İkinci yüzyılda, cumhuriyetle güçlü bir demokrasinin bütünleşmesi sağlanmalı, demokratik cumhuriyete ulaşılmalıdır. Demokratik cumhuriyet, her şeyden önce tekçilik yerine çoğulculuğu esas alır. Tek tipleştirici anlayışa karşı farklılıkların kabulü ve karşılıklı saygısı temelinde eşit ve özgür bir arada yaşamı güvenceye alır. Çok kültürlü, çok kimlikli, çok inançlı, çok anadilli bir toplumsal yapıya sahip olan bu ülkeyi herkesin kendi farklılığını yaşayabildiği bir halklar bahçesine çevirmeyi hedefler.

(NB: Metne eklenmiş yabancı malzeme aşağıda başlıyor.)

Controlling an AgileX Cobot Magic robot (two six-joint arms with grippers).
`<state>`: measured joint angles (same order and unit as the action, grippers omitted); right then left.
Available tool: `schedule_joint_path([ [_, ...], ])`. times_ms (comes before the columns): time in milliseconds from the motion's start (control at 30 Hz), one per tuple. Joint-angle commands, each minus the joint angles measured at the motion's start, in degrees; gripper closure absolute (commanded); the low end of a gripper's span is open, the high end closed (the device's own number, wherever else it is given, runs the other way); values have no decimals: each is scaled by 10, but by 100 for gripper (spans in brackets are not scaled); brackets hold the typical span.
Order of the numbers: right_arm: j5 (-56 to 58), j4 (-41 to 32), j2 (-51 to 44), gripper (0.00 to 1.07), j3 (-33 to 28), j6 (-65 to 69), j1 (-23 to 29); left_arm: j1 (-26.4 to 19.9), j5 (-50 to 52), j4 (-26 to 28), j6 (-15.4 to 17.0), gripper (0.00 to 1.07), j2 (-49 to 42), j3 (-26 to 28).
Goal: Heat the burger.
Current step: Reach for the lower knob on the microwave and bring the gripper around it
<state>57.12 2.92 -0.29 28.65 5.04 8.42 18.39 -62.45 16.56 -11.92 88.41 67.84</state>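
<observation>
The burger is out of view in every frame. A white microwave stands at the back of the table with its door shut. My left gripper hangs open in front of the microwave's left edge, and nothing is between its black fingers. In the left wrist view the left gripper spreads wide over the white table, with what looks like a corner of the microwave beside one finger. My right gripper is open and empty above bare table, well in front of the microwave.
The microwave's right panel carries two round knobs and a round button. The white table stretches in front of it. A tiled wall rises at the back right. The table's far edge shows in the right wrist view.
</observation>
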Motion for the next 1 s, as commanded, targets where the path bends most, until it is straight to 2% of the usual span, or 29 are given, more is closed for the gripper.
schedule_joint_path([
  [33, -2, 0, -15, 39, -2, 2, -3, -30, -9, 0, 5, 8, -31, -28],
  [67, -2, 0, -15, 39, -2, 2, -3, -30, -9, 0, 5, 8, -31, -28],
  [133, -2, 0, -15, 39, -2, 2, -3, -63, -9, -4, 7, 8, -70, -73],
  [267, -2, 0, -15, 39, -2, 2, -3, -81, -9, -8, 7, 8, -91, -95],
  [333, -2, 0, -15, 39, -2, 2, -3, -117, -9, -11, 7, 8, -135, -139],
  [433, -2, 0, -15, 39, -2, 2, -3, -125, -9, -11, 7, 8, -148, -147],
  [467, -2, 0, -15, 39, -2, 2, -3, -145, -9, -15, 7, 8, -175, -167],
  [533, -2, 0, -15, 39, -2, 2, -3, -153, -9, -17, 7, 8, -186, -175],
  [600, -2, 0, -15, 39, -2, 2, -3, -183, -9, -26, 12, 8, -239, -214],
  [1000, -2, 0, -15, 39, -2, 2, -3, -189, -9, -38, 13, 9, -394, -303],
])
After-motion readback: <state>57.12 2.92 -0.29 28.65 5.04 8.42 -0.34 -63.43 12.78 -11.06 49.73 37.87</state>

“SEÇİM SONUÇLARINI SİYASİ, TARAFLI YARGI KARARLARIYLA SİNDİRMEYE VE DİZAYN ETMEYE ÇALIŞAN YÖNETİM POLİTİKASI, İFLAS ETMİŞTİR”

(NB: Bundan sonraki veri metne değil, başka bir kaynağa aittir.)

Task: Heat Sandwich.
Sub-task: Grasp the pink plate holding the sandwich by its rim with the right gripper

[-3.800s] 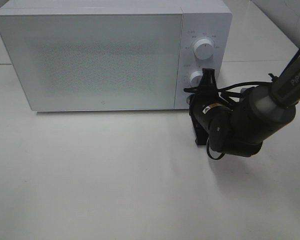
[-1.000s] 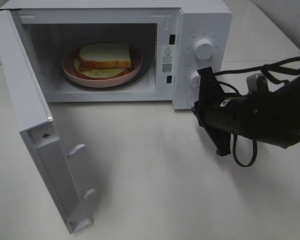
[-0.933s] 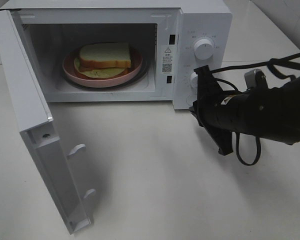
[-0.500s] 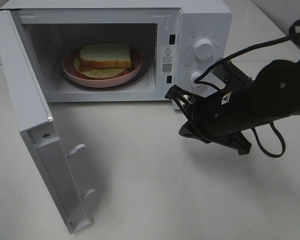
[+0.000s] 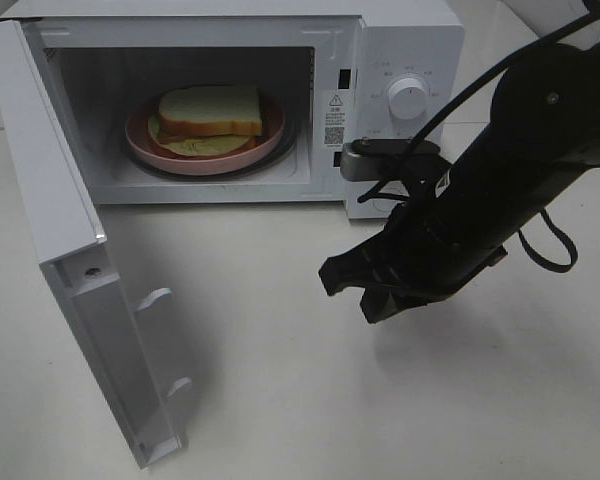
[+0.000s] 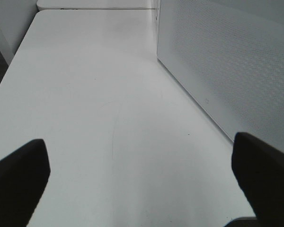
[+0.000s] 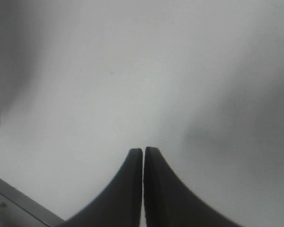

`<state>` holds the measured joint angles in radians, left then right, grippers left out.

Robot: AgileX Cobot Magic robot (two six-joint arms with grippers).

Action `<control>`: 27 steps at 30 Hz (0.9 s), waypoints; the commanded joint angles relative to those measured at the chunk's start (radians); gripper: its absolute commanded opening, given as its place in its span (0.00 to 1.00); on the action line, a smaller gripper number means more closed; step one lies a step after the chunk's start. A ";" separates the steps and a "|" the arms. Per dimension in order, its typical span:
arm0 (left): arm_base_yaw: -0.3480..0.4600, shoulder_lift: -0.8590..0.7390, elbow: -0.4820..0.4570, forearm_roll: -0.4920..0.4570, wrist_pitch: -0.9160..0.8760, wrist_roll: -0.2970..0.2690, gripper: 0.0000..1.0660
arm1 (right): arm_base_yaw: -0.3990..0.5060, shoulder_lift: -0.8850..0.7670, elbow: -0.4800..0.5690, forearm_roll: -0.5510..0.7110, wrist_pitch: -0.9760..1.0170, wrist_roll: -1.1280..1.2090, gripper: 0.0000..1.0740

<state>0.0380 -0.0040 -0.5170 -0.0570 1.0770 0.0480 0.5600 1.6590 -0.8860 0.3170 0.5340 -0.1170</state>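
right hand [image 7: 143, 153]: fingers lay pressed together, all but closed, gripping nothing; it hung above the bare surface [image 5: 270, 410] in front of the microwave's control panel.
left hand [image 6: 137, 142]: fingers stood spread wide with nothing between them, low over the surface near the door's dotted outer face.
sandwich [image 5: 208, 110]: lay on the pink plate [image 5: 140, 142] inside the cavity, well apart from both hands.
microwave [image 5: 410, 40]: stood at the back of the surface.
door [image 5: 70, 260]: was swung wide open on the left.
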 commanded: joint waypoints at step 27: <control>0.002 -0.008 0.001 -0.008 -0.010 -0.001 0.94 | 0.000 -0.057 -0.019 -0.345 0.180 -1.089 0.19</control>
<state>0.0380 -0.0040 -0.5170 -0.0570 1.0770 0.0480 0.5600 1.6050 -0.9000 -0.0080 0.7290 -1.2360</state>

Seçim sonuçlarını siyasi, taraflı yargı kararlarıyla, kayyım atamalarıyla ortadan kaldıran, toplumsal muhalefeti baskıyla tehditle tutuklamalarla sindirmeye ve dizayn etmeye çalışan yönetim politikası, iflas etmiştir. Siyaseti yargıyla dizayn etme mühendisliğiniz, iflas etmiştir. Mafya iltisaklı yargı, kolluk, trol kumpas çemberi kuruldu. Bu çemberle tüm yurttaşlar, kuşatma altına alındı. Özgürlükler saldırı altında. Yaşam tarzları saldırı altında. Hak talepleri saldırı altında. Düşünce ve ifade, medya ve örgütlenme özgürlüğü saldırı altında. Kendisini çekiç, hak arayan herkesi ise çivi olarak görüyorsunuz.

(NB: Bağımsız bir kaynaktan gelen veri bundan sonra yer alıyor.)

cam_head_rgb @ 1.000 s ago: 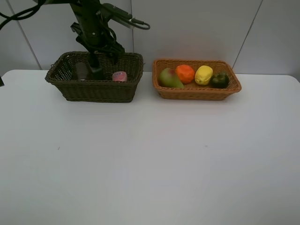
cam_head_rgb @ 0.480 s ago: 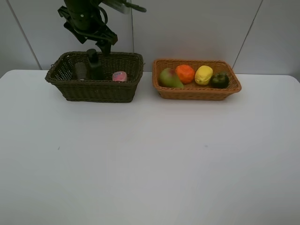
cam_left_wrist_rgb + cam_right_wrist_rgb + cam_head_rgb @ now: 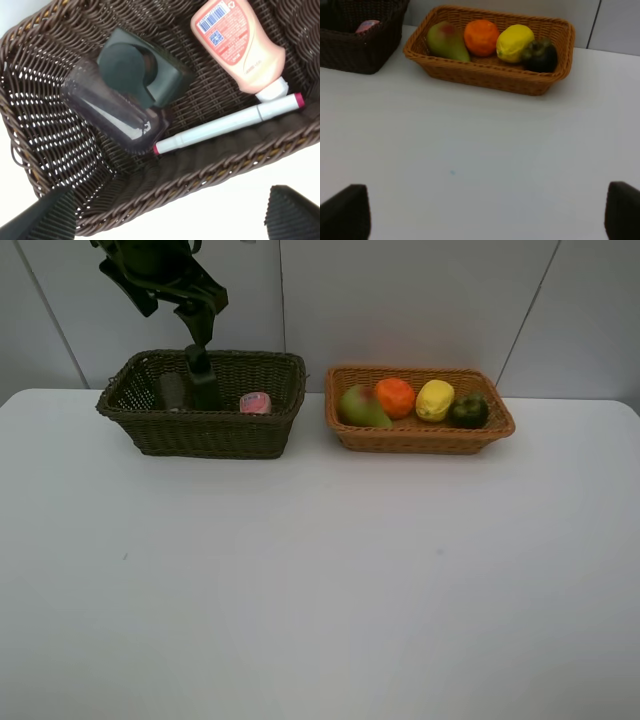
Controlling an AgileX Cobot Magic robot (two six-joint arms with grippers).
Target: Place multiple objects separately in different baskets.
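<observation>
Four fruits sit in the tan basket [image 3: 419, 437]; the dark basket [image 3: 165, 185] holds green bottle [image 3: 137, 75], pink bottle [image 3: 240, 42] and marker [image 3: 230, 123], its long axis along the near wall. Left gripper [image 3: 195, 315] hangs released directly above; right gripper [image 3: 485, 212] empty, wide, well apart.

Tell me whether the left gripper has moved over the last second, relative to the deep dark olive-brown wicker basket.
Yes. The left gripper has risen out of the dark olive-brown wicker basket and now hangs above its back rim, shifted slightly left, jaws open.
</observation>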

“UMUTSUZ OLMAK İÇİN HİÇBİR SEBEP YOK. BİZLER CESUR OLDUKÇA, BİZLER BİRLEŞİMDEN YANA OLDUKÇA ÖNÜMÜZDE HİÇBİR KUVVET DURAMAZ”

Tüm gücü kendinizde topladığınız bu sistemde, asıl unuttuğunuz hakikat şudur: Zayıflatarak çökertmeyi ve tasfiye etmeyi planladığınız demokratik toplumsal, siyasal mücadele geleneği fırtınaları, duvarları, engellemeleri aşa aşa bugün Türkiye’yi demokratik dönüşüm aşamasına getirmiştir. Asıl güçlü olan, toplumsal mücadeledir. Buradan tüm halklarımıza sesleniyoruz: Umutsuz olmak için hiçbir sebep yok. Bizler cesur oldukça, bizler birleşimden yana oldukça, demokrasinin tüm yurttaşlar için ekmek kadar su kadar önemli olduğuna inandıkça önümüzde hiçbir kuvvet duramaz. Tüm dünya tarihi bize göstermiştir ki halkların değişim talebi karşısında hiçbir baskıcı rejim direnememiştir. Kazanacağımıza olan inancımız tamdır. Mutlaka kazanacağız.”